Beide Methoden passen sich dynamisch der Variablenüberlappung an, sodass Sie sich keine Gedanken über die manuelle Eingabe der Namen machen müssen.

# get some data 
set.seed(1234) 
dt <- data.table(id=1:10, a=letters[1:10], b=rnorm(10), d=rnorm(10)) 
dt2 <- data.table(id=1:10, a=letters[5:14], c=rnorm(10), d=rnorm(10)) 

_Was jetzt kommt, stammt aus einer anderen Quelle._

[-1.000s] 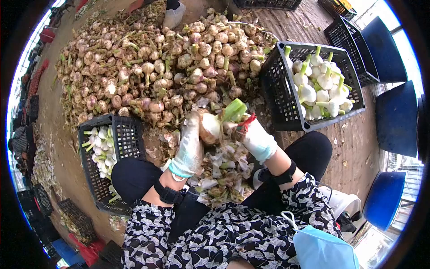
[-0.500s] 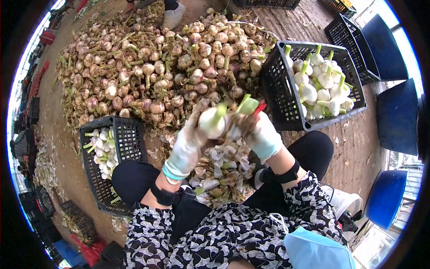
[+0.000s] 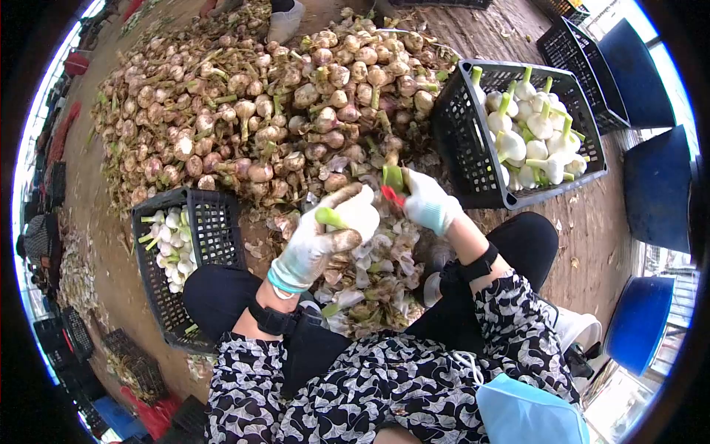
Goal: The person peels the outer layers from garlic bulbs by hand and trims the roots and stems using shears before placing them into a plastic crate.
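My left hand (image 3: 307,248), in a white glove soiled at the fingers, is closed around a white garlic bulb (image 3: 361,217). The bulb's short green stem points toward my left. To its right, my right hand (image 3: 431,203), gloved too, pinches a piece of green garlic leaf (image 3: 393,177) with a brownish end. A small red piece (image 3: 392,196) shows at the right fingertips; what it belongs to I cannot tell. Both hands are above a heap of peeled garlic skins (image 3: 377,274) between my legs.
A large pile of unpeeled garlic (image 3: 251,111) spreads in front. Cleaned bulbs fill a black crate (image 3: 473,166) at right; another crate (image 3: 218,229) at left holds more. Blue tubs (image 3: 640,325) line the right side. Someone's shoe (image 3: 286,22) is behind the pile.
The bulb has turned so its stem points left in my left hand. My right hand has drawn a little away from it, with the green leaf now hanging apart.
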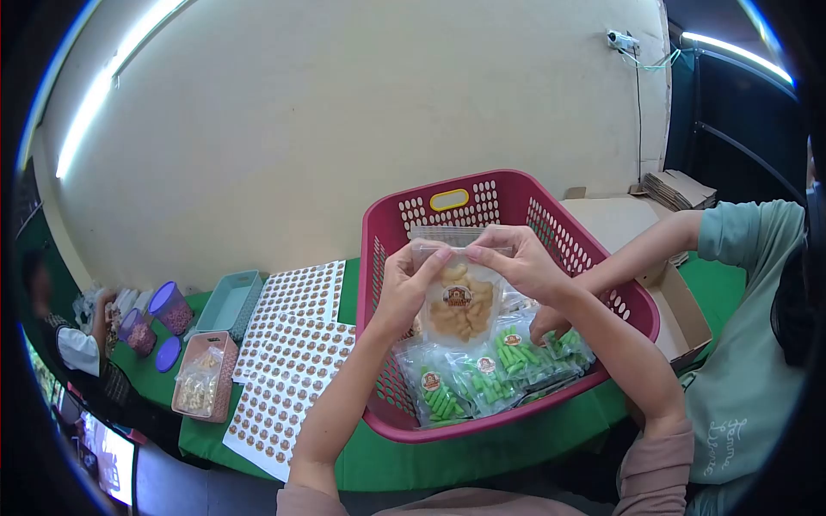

Hier ist die Daten ohne Abwurf:

dt[dt2, on="id"] 

    id a   b   d i.a   c  i.d 
1: 1 a -1.2070657 -0.47719270 e 0.1340882 1.1022975 
2: 2 b 0.2774292 -0.99838644 f -0.4906859 -0.4755931 
3: 3 c 1.0844412 -0.77625389 g -0.4405479 -0.7094400 
4: 4 d -2.3456977 0.06445882 h 0.4595894 -0.5012581 
5: 5 e 0.4291247 0.95949406 i -0.6937202 -1.6290935 
6: 6 f 0.5060559 -0.11028549 j -1.4482049 -1.1676193 
7: 7 g -0.5747400 -0.51100951 k 0.5747557 -2.1800396 
8: 8 h -0.5466319 -0.91119542 l -1.0236557 -1.3409932 
9: 9 i -0.5644520 -0.83717168 m -0.0151383 -0.2942939 
10: 10 j -0.8900378 2.41583518 n -0.9359486 -0.4658975 

Methode 1: Teilmenge während der Zusammenführung/beitreten die intersect und mget Funktionen.

# assuming your id variable is the first column in both sets: 
dropVars <- intersect(names(dt), names(dt2))[-1] 

dt[dt2[, mget(names(dt2)[-which(names(dt2) %in% dropVars)])], on="id"] 

Methode 2: drop nach merge grep

dt3 <- dt[dt2, on="id"] 
dt3[, grep("^i\\.", names(dt3), value=TRUE) := NULL] 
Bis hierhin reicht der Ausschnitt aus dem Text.